Exemplaires ou exceptionnels ? Témoignages d’entrepreneurs made in France

Les statistiques ne vont pas dans ce sens, mais des aventures industrielles sont possibles en France. Témoignages, lors d’une conférence en forme de plaidoyer, « Relancer l’entrepreneuriat made in France ! », qui s’est tenue récemment au CNAM, à Paris.

« Pas grand monde n’envisageait de succès à ce projet », se souvient Michel de Rovira, cofondateur de la marque Michel et Augustin, spécialisée dans les produits « gourmands » : biscuits, yaourts, jus… Le 28 juin, lors de la conférence « Relancer l’entrepreneuriat made in France ! » du Conservatoire national des arts et métiers (CNAM), à Paris, il témoignait de l’aventure commencée en 2004, avec la création de cette entreprise qui réalise plus de 50 millions d’euros de chiffre d’affaires aujourd’hui. Le marché sur lequel s’est lancée la jeune pousse est complexe, avec des marques surpuissantes comme Nestlé ou Ferrero, qui mono- polisent les rayons de distributeurs, célèbres pour la dureté de leurs négociations.

« Nous ne nous reconnaissions pas dans la nourriture qu’on nous propose (…) Nous nous sommes lancés pour prouver qu’on peut créer une boîte en France, dans un secteur traditionnel, et par passion », explique Michel de Rovira, amateur de produits « gourmands » et non de mets minceurs ou du terroir. Sa recette du succès ? « Nous nous sommes donné le temps », explique Michel de Rovira. Il s’est appuyé sur des financeurs qui n’exigeaient pas de retour sur investissement rapide. Par ailleurs, « nous avons utilisé des moyens radicalement différents de ceux des grands groupes, qui disposent d’un budget de communication supérieur à notre chiffre d’affaires », relate encore Michel de Rovira. L’entreprise a multiplié les petits partenariats, avec des clubs de foot et de tennis, et misé sur des « lieux prescripteurs » comme les Galeries Lafayette pour faire connaître ses produits, jusqu’à apparaître dans la presse et, enfin, trouver sa place sur les rayons de Monoprix.

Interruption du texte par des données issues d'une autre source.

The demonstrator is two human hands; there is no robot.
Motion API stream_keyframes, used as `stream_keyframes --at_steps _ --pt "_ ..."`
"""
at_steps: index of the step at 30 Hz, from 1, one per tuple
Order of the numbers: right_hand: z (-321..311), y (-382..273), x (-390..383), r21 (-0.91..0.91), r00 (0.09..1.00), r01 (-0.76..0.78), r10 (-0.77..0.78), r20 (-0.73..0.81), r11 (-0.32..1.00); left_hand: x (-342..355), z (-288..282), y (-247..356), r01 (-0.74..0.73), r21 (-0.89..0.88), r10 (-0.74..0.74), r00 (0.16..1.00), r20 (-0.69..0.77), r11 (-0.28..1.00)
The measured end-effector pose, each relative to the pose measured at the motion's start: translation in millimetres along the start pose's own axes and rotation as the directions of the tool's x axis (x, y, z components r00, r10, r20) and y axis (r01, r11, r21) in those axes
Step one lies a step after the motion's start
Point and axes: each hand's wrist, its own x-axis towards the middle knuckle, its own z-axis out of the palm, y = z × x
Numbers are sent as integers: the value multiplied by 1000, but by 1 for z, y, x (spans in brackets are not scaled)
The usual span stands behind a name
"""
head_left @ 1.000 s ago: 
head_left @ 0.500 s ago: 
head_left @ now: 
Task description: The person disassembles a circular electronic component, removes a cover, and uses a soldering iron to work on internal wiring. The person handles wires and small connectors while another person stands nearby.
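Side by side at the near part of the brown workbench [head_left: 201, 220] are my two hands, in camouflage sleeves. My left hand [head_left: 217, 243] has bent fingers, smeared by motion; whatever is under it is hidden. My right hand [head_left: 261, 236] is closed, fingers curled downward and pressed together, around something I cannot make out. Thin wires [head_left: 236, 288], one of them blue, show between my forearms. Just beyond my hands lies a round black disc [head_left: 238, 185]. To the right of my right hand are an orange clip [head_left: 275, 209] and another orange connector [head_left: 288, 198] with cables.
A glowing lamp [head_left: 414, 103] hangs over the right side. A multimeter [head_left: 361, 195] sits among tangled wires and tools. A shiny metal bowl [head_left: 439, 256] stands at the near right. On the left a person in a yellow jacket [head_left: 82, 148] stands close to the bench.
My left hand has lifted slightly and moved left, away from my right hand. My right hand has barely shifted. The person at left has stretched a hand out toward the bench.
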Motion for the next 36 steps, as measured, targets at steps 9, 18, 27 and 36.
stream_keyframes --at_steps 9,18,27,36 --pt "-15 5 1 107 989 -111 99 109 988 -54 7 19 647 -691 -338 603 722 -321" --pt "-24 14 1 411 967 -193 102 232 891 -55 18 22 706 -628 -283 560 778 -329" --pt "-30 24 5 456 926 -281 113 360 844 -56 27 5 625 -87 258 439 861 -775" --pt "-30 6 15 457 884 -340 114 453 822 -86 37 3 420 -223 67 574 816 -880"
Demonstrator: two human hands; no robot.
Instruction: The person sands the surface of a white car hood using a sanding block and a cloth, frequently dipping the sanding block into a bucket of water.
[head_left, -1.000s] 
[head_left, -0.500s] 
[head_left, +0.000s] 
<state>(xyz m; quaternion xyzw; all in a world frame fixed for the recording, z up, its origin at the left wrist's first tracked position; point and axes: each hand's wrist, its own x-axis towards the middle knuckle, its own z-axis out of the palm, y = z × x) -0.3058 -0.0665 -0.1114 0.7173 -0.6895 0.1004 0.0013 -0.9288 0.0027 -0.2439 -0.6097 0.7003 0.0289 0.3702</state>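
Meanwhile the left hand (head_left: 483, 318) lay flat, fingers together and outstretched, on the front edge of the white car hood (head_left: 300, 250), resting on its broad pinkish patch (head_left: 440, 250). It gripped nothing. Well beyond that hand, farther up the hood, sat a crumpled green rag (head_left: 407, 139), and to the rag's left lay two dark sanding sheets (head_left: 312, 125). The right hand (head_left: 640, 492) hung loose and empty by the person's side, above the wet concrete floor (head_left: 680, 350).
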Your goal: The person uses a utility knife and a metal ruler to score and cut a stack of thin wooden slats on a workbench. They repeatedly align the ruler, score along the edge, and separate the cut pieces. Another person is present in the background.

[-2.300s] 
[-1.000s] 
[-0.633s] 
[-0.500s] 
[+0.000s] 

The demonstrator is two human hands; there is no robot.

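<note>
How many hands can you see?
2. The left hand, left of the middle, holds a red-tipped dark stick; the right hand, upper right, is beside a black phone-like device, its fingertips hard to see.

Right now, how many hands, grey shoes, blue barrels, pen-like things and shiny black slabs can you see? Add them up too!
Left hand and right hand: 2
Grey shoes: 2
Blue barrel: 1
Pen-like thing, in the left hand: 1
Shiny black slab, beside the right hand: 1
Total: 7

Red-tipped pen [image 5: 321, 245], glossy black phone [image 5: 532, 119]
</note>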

Autre clé du succès, « nous nous sommes concentrés sur les métiers où nous pouvions faire la différence, la conception des produits et leur commercialisation, et nous nous sommes appuyés sur le savoir-faire de biscuitiers (…), plutôt que de construire un atelier de fabrication », témoigne l’entrepreneur. L’entreprise est aujourd’hui dans une nouvelle phase de son histoire, entamée il y a deux ans, quand elle a accueilli Danone dans son capital : direction l’export et la grande distribution.

Reconquérir la filière du miel

Autre exemple, celui d’Arnaud Montebourg, ex-ministre du Redressement productif sous le quinquennat Hollande, qui s’est lancé dans l’économie du miel et des amandes. « La Californie produit 80 % des amandes. Or, ils ont un souci de sécheresse. Un jour, ils vont renoncer aux arbres. Les Australiens l’ont compris, et ont planté 31 000 hectares », explique Arnaud Montebourg. Lui vise 2 000 hectares, via sa Compagnie des amandes. Celle-ci investit chez les cultivateurs, les finance durant les quatre années nécessaires à rendre les arbres rentables. Car en France, il faut replanter… « En deux mois, nous avons eu 350 hectares de candidature en Provence », se réjouit Arnaud Montebourg, évoquant un « projet de reconquête de filière » mené avec les élus, les chambres d’agriculture, le Crédit Agricole, les industriels…

Une démarche voisine, basée sur un même constat de faiblesse de la production française, concerne le marché du miel : la Seraf, Société d’élevage et de repeuplement des abeilles de France, fondée par l’ancien ministre, noue des accords avec des producteurs, à qui elle achète le miel 10 % plus cher que le prix du marché, en échange de leur engagement à repeupler leurs ruches. A l’appui du dispositif, le lancement d’une marque « Bleu Blanc Ruche », destinée à sensibiliser les consommateurs, ainsi qu’une école de formation.

A la base, d’après Arnaud Montebourg, s’il est difficile de produire et d’entreprendre en France, c’est en raison de la structuration de notre économie, imprégnée par la culture centralisatrice du pays et dominée par de grandes entreprises. « Notre économie s’est construite historiquement autour de grands groupes qui étaient centralisés, les donneurs d’ordre utilisant les PME comme sous-traitants (…) Nous avons tout misé sur 40 groupes, le CAC 40 (…) ; les PME et les start-up vivent dans leur dépendance », explique Arnaud Montebourg. Un constat auquel il ajoute celui du modèle de la grande distribution qui, négociant difficilement avec les grands groupes, réalise ses marges en durcissant les conditions faites aux plus petites entreprises.